In kbseah/mass2adduct: Mass Spectrometry Imaging Molecular Adduct Finder

knitr::opts_chunk$set(
  collapse = TRUE,
  comment = "#>"
)

Background: Molecular adducts in mass spectrometry imaging

This package presents tools for counting and identifying possible adducts in MS data, and accompanies Janda et al. (in prep.). In mass spectrometry imaging (MSI), adducts can form between target molecules (e.g. metabolites) and other substances such as matrix or salt ions.

Terminology

Each peak in a mass spectrum represents ions of a given mass/charge ratio (m/z) that have been detected by the instrument. In this documentation, we use the term mass peak (in short: mass or peak) to refer to both the ions themselves and to their nominal m/z values.[^1]

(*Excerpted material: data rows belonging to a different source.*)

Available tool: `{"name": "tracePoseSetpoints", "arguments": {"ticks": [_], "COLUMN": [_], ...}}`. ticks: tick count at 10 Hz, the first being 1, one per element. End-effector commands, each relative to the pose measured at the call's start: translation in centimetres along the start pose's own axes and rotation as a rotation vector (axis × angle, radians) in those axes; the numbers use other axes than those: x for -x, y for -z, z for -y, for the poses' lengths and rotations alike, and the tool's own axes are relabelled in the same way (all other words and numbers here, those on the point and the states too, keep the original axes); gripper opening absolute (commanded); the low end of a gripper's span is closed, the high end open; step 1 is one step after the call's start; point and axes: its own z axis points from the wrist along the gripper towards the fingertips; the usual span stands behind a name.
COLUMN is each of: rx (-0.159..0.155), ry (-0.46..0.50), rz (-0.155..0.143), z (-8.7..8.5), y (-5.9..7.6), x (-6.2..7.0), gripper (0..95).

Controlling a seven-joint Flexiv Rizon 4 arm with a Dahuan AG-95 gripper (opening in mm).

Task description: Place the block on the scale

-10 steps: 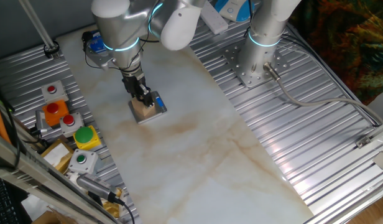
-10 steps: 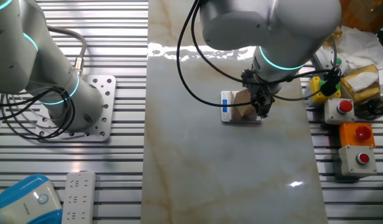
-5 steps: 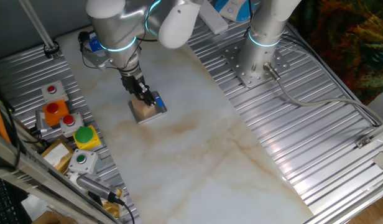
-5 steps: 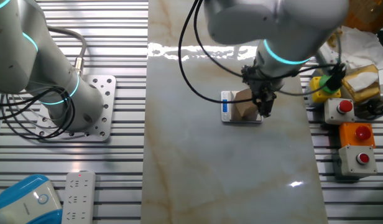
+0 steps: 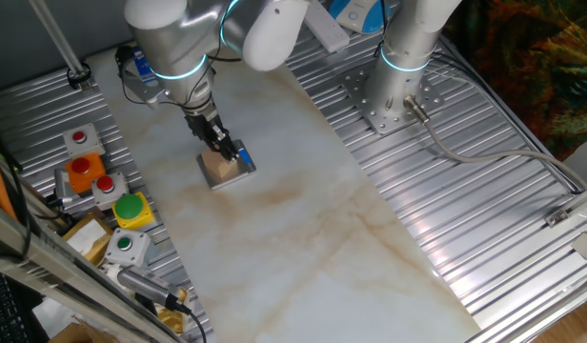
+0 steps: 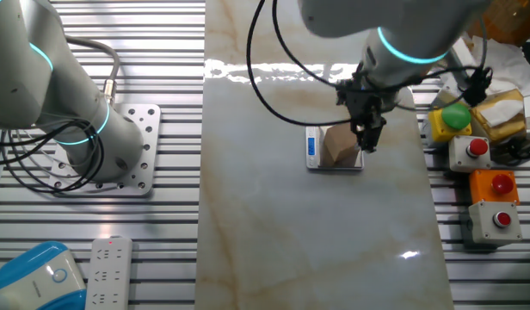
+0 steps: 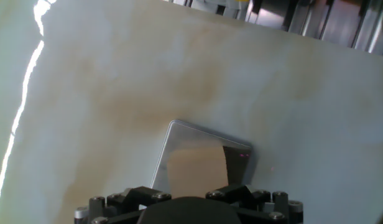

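Hand view looks down on the scale (image 7: 204,163), a grey plate in the lower middle of the frame, and the block (image 7: 197,167) lies flat on this plate. The dark body of the gripper (image 7: 190,205) fills the bottom edge, and its fingertips are not seen there, so from this view I cannot tell if the jaws are spread or pressed together. In one fixed view, the block (image 5: 217,169) sits on the scale (image 5: 232,168) in the upper left of the frame, on the pale marble tabletop (image 5: 303,229). The gripper (image 5: 224,150) hangs just above the block, at the upper right side of it, and it seems not to touch the wood. In the other fixed view the block (image 6: 339,146) rests on the scale (image 6: 321,148), whose blue strip is on the left edge of the plate. Here the gripper (image 6: 369,138) stands at the right side of the block, slightly higher, and nothing is between the jaws; how wide they are I cannot tell. A green button (image 6: 455,115) and a red button box (image 6: 473,151) are at the right of this frame, apart from the scale.
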Motion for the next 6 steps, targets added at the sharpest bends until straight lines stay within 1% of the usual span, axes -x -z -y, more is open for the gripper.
{"name": "tracePoseSetpoints", "arguments": {"ticks": [1,3,4,5,6], "rx": [0.001,0.0,-0.005,-0.003,-0.002], "ry": [-0.031,-0.058,-0.067,-0.086,-0.102], "rz": [-0.002,-0.004,-0.007,-0.011,-0.013], "z": [-1.0,-3.2,-4.5,-6.1,-7.2], "y": [0.3,0.8,1.1,1.4,1.5], "x": [0.5,1.7,2.3,3.0,3.5], "gripper": [76.0,76.0,76.0,76.0,76.0]}}
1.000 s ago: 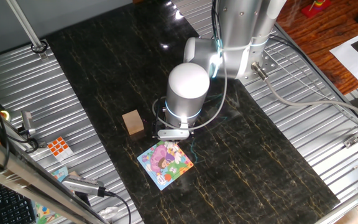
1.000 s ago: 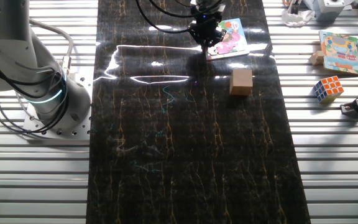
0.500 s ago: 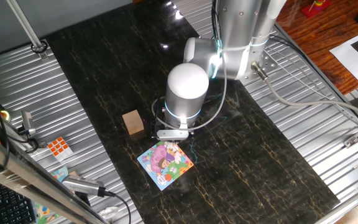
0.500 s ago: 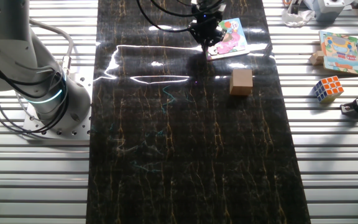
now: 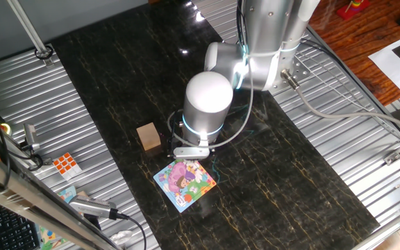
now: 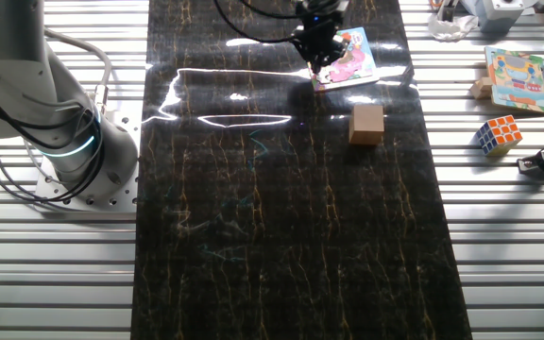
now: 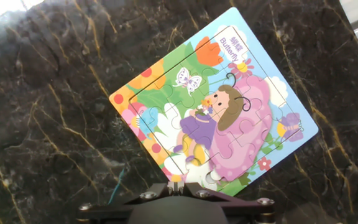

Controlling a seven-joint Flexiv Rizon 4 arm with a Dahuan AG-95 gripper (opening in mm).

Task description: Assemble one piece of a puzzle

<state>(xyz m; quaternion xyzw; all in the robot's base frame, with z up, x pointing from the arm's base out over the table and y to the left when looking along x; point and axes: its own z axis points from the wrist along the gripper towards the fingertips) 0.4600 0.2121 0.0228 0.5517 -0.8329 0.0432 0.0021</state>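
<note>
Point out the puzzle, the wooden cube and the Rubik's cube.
puzzle (image 7: 219, 118): hand view, middle of the picture.
wooden cube (image 6: 367, 124): the other fixed view, its front face.
Rubik's cube (image 6: 497, 134): the other fixed view, its near faces.

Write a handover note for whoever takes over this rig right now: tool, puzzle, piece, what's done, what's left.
Tool: at the puzzle's edge, fingertips close together; whether they grip anything cannot be told.
Puzzle: flat on the dark table, looks almost fully filled in.
Piece: not clearly visible, possibly hidden at the fingertips.
Done: tool is at the puzzle.
Left: confirm the piece is seated, then probably open and lift clear.
</note>
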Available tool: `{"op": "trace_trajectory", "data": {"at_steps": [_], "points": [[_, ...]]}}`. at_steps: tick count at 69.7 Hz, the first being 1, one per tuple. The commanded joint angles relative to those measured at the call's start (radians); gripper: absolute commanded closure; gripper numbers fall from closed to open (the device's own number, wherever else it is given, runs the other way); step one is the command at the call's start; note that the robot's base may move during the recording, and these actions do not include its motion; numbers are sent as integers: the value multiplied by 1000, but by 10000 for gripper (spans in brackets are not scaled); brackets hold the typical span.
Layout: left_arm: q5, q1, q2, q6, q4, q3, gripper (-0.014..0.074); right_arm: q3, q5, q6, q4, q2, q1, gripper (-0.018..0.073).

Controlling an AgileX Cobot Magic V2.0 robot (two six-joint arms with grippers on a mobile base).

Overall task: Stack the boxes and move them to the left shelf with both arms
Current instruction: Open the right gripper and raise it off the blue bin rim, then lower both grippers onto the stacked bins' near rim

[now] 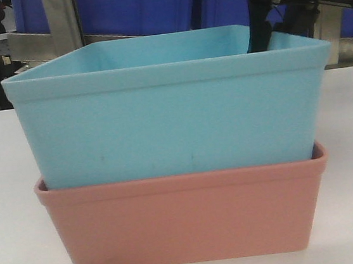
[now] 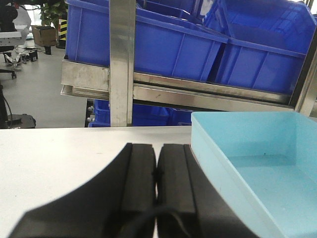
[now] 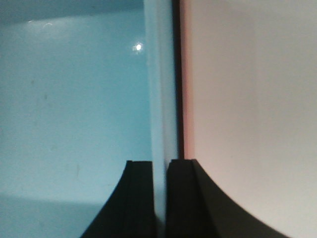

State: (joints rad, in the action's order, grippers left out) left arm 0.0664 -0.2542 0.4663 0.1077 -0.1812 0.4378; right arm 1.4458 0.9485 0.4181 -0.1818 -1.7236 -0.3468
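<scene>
The blue box (image 1: 169, 126) sits nested in the pink box (image 1: 187, 223), frame centre, on the table (image 1: 12, 252). The right gripper (image 3: 159, 198) is clamped across the blue box's wall, one finger on each side. The left gripper (image 2: 156, 183) is fully closed and empty, with the box wall just to its right. The shelf rail (image 2: 208, 96) lies beyond.

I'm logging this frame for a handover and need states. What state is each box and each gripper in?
light blue box: upright, empty, nested inside the pink box.
pink box: upright on the white table, holding the light blue box.
left gripper: shut, empty, beside the light blue box.
right gripper: shut on the light blue box's wall.
</scene>
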Motion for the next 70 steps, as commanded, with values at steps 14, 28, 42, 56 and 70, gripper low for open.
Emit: {"op": "trace_trajectory", "data": {"at_steps": [14, 28, 42, 56, 70], "points": [[-86, 2, 3, 2, -3, 27, 608, -22, -85, -9, -42, 54, 2, 505], [-86, 2, 3, 2, -3, 27, 608, -42, -105, -19, -42, 54, 2, 488], [-86, 2, 3, 2, -3, 27, 608, -42, -103, -67, -42, 54, 2, 191], [-86, 2, 3, 2, -3, 27, 608, -42, -101, -79, -41, 54, 2, 79], [-86, 2, 3, 2, -3, 27, 608, -42, -121, -79, -41, 54, 2, 80]]}}
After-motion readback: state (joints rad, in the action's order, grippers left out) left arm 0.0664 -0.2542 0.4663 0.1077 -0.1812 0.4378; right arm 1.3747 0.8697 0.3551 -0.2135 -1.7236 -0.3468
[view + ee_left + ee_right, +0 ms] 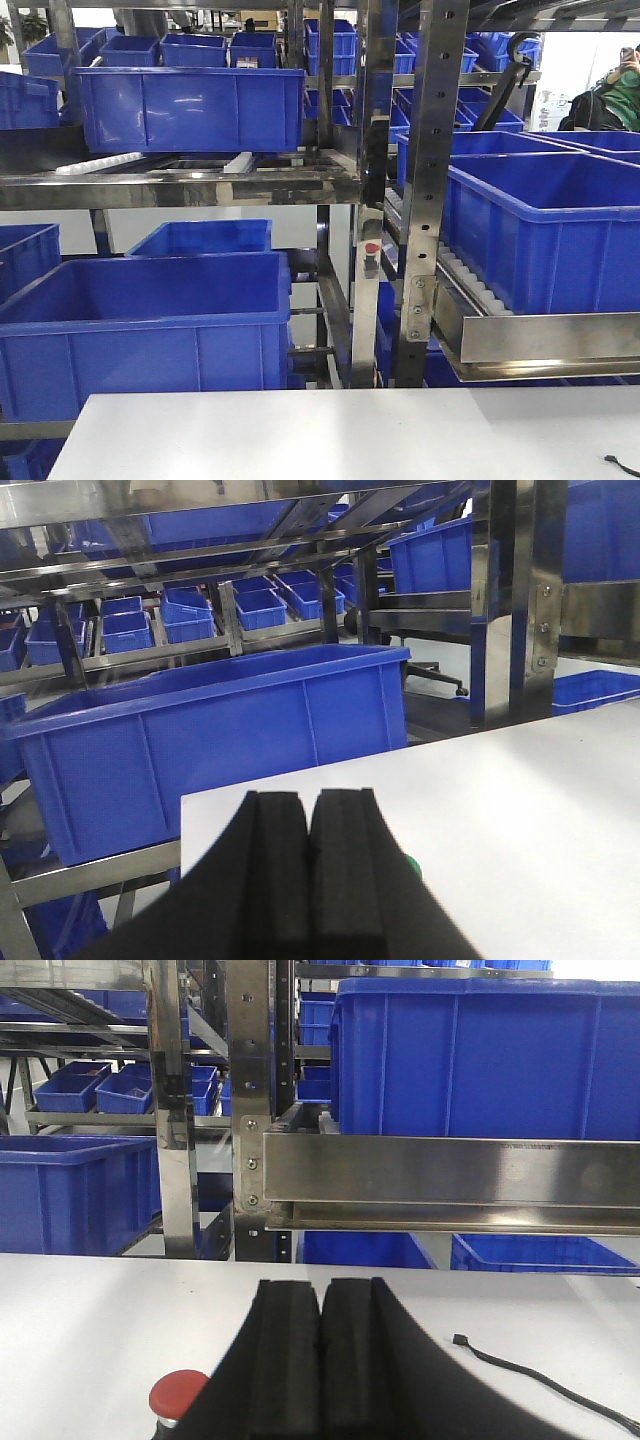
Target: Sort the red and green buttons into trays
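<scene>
A button (pixel 178 1395) sits on the table (pixel 90 1310), crates (pixel 480 1060) behind

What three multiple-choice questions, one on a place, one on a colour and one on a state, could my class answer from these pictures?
1. Where is the red button in the right wrist view?
A) in a red tray
B) on the white table, beside the right gripper
C) on the floor

2. What colour are the crates on the metal racks?
A) cream
B) red
C) blue

3. How is the right gripper?
A) shut, holding nothing
B) wide open
C) shut on the red button

Answers:
1 B, since the button stands on the table next to the gripper.
2 C, since every crate in view is blue.
3 A, since its fingers press together with nothing between them, and the button sits off to one side.
</scene>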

Two ions may differ chemically from each other by a certain chemical moiety, e.g. the gain/loss of a H2O molecule. This may represent two different metabolic compounds naturally present in the sample (e.g. sucrose vs. glucose, which differ from each other by a fructose unit). They may also represent changes that occur during the processing of a sample for MSI, or during the ionization process itself. We use the term chemical transformation to refer agnostically to the chemical difference between two ions. We coin the abbreviation massdiff for "mass difference" to refer to the absolute difference in m/z values between two mass peaks.

An adduct refers specifically to a transformation caused by the addition of a chemical moiety, often during the MSI procedure. It can also refer to the product of the adduct transformation, which would be a molecular ion. The precursor to an adduct is the parent ion/molecule.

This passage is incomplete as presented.